図2では、転写レベルでのみ存在が確認されているC9orf11遺伝子にコードされる推定タンパク質に対して製造された2種類の異なるAtlas抗体について、精巣の輸精管における成熟細胞の最奥層で硬度に特異的な免疫反応性が確認されました。免疫反応性の局在性がアクロソームと一致していたため、この結果から当該タンパク質は精子の成熟と機能に関与すると考えられます。
図3では、PDZK1によってコードされる推定タンパク質を標的として製造された2種の異なるAtlas抗体が、正常腎の細胞に対して免疫反応性を示しました。管腔側刷子縁において特に強く発現する傾向を伴い、近位尿細管細胞で明白に細胞質での発現パターンが確認できます。
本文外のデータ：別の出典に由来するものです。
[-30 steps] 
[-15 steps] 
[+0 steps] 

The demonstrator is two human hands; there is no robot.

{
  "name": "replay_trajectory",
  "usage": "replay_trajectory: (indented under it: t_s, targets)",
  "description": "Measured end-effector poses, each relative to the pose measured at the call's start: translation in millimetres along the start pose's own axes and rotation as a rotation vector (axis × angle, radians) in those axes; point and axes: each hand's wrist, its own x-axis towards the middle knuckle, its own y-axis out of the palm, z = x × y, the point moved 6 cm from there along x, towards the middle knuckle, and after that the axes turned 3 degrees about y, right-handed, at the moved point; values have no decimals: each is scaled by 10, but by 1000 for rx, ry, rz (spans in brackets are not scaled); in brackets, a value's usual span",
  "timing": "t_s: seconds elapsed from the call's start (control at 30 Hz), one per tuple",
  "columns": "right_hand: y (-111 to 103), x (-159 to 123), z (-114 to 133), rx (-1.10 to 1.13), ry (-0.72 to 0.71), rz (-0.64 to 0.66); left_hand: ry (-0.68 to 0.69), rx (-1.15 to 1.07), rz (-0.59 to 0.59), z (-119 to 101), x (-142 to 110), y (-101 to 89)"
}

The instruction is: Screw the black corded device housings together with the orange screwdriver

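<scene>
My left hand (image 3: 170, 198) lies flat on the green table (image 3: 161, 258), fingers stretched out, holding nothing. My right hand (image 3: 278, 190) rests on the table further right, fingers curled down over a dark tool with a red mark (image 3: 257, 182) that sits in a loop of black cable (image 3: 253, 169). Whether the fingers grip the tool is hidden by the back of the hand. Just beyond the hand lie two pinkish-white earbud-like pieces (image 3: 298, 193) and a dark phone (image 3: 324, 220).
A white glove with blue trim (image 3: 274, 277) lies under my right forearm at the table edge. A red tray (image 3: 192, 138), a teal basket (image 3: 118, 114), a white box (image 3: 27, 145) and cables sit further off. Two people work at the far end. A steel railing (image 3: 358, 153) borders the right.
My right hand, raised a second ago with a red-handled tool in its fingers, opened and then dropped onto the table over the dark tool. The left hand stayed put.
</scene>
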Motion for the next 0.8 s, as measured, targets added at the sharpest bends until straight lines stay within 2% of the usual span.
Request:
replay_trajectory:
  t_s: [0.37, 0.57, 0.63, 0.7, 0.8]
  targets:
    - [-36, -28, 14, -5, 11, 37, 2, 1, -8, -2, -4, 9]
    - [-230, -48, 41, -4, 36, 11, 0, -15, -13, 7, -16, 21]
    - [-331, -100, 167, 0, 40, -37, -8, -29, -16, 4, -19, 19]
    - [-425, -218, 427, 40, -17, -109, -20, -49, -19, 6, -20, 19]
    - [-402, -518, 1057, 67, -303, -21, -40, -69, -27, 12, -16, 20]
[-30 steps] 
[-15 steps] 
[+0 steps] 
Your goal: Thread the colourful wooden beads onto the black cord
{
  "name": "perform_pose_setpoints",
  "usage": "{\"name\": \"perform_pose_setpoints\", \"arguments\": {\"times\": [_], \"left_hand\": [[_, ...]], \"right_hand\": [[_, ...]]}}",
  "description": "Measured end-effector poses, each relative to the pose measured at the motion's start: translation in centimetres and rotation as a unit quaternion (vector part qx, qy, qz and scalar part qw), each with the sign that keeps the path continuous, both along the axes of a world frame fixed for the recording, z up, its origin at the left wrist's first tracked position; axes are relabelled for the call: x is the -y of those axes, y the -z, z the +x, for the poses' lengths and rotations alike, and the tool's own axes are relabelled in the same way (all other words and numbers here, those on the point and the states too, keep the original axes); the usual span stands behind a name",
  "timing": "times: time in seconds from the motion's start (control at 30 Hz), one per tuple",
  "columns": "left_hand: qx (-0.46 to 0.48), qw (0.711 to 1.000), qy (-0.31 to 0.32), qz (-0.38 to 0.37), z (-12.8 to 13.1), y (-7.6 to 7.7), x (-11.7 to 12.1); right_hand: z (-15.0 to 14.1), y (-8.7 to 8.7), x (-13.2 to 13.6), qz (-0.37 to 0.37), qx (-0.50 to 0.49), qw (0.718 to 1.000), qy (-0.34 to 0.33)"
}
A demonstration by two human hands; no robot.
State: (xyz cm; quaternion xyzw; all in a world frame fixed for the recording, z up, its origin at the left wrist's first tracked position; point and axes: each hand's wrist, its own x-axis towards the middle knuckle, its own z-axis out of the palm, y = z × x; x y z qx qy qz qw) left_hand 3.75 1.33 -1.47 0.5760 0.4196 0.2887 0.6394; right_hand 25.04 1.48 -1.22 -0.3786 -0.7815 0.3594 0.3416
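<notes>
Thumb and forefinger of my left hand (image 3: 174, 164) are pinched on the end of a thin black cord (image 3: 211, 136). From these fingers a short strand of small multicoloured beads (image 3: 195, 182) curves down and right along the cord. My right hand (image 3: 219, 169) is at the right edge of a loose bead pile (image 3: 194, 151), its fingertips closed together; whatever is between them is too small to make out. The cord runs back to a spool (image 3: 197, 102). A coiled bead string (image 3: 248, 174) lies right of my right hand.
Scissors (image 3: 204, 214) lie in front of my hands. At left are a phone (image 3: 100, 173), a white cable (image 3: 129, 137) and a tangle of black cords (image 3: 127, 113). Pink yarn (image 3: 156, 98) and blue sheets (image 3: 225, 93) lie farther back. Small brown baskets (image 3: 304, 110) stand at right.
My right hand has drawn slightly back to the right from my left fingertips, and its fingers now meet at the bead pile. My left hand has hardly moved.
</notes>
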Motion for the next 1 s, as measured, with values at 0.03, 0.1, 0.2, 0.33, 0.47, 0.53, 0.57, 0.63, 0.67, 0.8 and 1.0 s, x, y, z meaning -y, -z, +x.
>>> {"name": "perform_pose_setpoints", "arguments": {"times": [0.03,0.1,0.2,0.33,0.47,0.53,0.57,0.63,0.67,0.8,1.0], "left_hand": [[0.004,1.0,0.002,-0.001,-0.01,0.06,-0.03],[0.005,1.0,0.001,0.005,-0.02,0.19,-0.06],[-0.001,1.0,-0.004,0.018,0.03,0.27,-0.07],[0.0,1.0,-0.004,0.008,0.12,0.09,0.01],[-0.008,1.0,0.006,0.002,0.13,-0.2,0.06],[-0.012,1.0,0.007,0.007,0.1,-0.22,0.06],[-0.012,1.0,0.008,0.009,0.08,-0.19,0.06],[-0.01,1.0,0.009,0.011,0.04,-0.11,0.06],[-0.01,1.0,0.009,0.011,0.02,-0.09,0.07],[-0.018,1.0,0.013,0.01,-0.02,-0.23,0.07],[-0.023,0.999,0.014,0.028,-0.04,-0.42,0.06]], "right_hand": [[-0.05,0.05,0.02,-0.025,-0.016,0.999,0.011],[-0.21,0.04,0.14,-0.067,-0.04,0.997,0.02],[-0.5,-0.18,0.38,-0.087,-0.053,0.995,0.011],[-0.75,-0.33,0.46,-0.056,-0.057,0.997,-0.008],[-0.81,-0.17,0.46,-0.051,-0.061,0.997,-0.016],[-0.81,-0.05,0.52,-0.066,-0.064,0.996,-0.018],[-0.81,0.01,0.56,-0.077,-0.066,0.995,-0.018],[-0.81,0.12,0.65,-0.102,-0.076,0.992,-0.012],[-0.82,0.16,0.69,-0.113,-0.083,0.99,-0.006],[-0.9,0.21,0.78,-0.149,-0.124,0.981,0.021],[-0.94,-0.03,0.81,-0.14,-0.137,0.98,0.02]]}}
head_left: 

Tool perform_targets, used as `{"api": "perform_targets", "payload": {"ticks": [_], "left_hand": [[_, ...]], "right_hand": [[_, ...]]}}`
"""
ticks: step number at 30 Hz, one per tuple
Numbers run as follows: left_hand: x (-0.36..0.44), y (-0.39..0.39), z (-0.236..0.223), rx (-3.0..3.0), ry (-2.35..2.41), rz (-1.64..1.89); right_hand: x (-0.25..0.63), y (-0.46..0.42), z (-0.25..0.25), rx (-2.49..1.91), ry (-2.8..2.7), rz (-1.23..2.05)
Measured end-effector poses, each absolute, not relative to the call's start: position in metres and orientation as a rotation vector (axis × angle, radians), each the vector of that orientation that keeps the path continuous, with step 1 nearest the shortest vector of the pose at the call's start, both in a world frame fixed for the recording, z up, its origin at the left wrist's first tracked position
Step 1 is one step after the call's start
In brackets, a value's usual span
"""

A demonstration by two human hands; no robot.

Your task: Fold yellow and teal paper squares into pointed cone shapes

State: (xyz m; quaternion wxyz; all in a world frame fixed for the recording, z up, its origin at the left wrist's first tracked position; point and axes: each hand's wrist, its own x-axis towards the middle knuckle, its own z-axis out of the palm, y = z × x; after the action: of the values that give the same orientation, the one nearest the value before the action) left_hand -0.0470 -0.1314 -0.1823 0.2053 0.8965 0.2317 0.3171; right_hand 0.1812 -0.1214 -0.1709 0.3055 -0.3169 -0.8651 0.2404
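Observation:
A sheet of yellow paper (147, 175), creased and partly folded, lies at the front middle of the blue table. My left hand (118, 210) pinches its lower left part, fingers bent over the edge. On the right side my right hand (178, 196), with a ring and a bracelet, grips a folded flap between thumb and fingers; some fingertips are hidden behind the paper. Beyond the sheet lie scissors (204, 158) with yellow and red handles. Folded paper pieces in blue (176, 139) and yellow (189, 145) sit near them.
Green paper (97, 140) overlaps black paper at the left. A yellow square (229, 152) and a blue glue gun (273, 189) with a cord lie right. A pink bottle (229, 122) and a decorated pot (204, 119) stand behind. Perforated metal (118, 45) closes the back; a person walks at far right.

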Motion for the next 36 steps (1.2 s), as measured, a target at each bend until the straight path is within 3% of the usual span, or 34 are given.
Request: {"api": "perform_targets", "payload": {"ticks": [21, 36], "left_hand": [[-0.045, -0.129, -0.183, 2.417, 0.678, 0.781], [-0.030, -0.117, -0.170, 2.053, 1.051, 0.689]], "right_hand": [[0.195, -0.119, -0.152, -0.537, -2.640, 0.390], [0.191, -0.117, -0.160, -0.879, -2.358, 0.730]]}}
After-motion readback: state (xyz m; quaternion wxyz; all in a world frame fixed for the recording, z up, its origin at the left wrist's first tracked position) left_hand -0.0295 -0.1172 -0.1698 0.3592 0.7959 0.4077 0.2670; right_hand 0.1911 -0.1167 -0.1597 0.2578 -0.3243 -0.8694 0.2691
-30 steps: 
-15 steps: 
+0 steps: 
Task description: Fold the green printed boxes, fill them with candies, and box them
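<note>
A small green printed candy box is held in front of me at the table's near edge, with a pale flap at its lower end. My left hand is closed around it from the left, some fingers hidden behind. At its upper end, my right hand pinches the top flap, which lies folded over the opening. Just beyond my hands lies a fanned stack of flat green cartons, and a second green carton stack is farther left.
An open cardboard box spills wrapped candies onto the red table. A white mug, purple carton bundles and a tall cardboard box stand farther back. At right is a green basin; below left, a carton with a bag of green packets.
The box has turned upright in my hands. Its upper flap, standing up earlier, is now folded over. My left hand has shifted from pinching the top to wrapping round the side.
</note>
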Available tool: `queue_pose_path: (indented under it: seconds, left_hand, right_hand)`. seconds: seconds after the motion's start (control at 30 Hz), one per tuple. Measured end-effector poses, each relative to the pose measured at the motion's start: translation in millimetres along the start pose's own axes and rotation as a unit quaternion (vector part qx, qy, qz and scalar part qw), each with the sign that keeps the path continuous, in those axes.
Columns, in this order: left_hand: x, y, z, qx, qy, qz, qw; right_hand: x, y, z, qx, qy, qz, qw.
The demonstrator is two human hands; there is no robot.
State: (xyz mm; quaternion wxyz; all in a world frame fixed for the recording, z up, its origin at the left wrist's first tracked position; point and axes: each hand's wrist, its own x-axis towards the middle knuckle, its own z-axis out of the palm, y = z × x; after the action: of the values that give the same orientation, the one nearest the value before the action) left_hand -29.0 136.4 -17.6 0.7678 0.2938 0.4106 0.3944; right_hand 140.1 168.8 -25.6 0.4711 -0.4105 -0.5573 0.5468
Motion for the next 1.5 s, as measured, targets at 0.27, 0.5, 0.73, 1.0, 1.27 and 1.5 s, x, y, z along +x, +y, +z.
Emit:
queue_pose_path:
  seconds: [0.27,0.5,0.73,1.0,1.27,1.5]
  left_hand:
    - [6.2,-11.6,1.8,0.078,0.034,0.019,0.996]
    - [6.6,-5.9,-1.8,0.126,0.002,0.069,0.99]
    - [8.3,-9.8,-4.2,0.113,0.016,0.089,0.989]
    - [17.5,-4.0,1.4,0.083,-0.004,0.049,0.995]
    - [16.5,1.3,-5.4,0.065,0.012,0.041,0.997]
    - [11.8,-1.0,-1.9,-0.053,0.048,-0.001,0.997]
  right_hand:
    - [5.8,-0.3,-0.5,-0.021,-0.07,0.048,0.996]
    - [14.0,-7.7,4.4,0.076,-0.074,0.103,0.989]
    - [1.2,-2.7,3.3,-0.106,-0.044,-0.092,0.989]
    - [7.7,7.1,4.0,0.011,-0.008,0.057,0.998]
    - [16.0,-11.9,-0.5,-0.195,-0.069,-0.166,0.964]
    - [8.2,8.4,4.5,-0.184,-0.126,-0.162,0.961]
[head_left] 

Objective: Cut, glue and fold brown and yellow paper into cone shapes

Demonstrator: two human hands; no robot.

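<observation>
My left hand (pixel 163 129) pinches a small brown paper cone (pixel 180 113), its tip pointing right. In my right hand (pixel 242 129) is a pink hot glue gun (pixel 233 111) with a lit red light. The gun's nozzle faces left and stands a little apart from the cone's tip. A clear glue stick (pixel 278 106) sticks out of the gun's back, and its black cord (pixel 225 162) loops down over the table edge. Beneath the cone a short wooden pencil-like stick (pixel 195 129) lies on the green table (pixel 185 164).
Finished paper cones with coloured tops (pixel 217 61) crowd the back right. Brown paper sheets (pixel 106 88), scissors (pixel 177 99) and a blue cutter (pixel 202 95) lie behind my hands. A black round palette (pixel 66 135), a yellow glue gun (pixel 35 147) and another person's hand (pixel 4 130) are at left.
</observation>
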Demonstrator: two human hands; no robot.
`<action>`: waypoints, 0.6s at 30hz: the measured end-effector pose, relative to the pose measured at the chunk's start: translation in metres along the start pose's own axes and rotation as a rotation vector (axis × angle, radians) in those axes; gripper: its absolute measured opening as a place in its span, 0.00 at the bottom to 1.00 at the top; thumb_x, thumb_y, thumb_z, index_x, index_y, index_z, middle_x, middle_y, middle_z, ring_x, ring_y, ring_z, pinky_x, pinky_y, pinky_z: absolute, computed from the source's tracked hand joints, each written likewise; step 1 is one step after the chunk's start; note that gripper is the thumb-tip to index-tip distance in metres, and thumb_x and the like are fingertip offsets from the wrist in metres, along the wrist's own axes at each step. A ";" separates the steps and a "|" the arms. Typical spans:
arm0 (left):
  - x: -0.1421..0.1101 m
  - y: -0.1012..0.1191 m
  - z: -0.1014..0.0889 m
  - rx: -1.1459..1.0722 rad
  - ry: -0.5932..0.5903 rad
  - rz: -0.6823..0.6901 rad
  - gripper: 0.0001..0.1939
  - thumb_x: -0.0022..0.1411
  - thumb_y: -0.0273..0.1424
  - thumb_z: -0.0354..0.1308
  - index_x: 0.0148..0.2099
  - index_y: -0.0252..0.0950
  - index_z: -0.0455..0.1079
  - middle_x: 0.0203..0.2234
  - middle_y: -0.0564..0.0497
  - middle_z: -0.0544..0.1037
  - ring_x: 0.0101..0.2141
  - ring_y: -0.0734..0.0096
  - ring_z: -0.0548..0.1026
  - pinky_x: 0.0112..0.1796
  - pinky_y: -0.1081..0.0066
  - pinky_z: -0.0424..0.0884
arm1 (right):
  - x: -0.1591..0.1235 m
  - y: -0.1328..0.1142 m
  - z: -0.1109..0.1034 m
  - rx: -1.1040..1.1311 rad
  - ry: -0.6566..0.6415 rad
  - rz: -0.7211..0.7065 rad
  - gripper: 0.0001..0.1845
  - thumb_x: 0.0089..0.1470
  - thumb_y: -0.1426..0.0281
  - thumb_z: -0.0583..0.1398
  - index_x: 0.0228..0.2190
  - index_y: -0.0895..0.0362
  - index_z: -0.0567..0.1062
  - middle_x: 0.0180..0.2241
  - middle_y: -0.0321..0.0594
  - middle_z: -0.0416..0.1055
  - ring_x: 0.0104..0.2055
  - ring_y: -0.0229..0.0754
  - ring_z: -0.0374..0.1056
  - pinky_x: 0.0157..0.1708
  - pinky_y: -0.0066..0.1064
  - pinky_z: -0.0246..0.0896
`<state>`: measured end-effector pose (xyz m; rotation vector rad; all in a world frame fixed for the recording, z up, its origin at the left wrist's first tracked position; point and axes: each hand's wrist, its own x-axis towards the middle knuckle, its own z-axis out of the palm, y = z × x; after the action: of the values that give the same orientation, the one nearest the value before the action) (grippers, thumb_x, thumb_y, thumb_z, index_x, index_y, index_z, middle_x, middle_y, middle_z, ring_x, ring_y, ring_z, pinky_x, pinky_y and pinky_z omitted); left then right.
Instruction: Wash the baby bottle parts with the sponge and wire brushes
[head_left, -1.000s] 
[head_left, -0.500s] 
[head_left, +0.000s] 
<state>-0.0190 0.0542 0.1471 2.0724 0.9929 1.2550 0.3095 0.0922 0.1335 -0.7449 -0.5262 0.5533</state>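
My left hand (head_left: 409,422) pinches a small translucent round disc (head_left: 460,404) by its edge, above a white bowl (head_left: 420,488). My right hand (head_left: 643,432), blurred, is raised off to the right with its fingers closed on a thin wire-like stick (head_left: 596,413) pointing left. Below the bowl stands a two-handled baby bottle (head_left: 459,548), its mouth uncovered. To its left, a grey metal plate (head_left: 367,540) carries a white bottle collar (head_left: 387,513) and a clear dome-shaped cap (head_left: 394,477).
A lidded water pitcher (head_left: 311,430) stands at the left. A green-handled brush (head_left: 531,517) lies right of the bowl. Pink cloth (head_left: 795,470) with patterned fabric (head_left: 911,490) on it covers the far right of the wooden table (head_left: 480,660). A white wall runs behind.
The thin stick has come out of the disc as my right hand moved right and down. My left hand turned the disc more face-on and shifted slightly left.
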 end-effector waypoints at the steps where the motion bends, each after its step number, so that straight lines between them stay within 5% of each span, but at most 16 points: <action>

遠位尿細管では弱いシグナルが確認され、糸球体細胞は陰性を示しました。

図1. 抗-C1orf114抗体であるHPA027281(A, B)およびHPA027189(C, D)を用いたヒトファロピーオ管組織(A, C)とヒト鼻咽頭組織(B, D)の免疫組織化学染色において、繊毛上皮で強い免疫反応性が確認された。標的抗原の存在は褐色で示される。

図2. 抗-C9orf11抗体であるHPA015089(A)およびHPA015504(B)を用いたヒト精巣組織の免疫組織化学染色において、精細胞のアクロソームで特異性の高い発現が観察された。標的抗原の存在は褐色で示される。

図3. 抗-PDZK1抗体であるHPA005755(A)およびHPA006155(B)を用いたヒト腎組織の免疫組織化学染色において、近位尿細管で強く特異的な発現が観察された。標的抗原の存在は褐色で示される。
機能未知なタンパク質の分析と並んで、よく特徴づけられたタンパク質もAtlas抗体の標的として使用されています。そこから得られる信頼性の高い情報は、全ヒトタンパク質アトラス計画の品質を最適化します。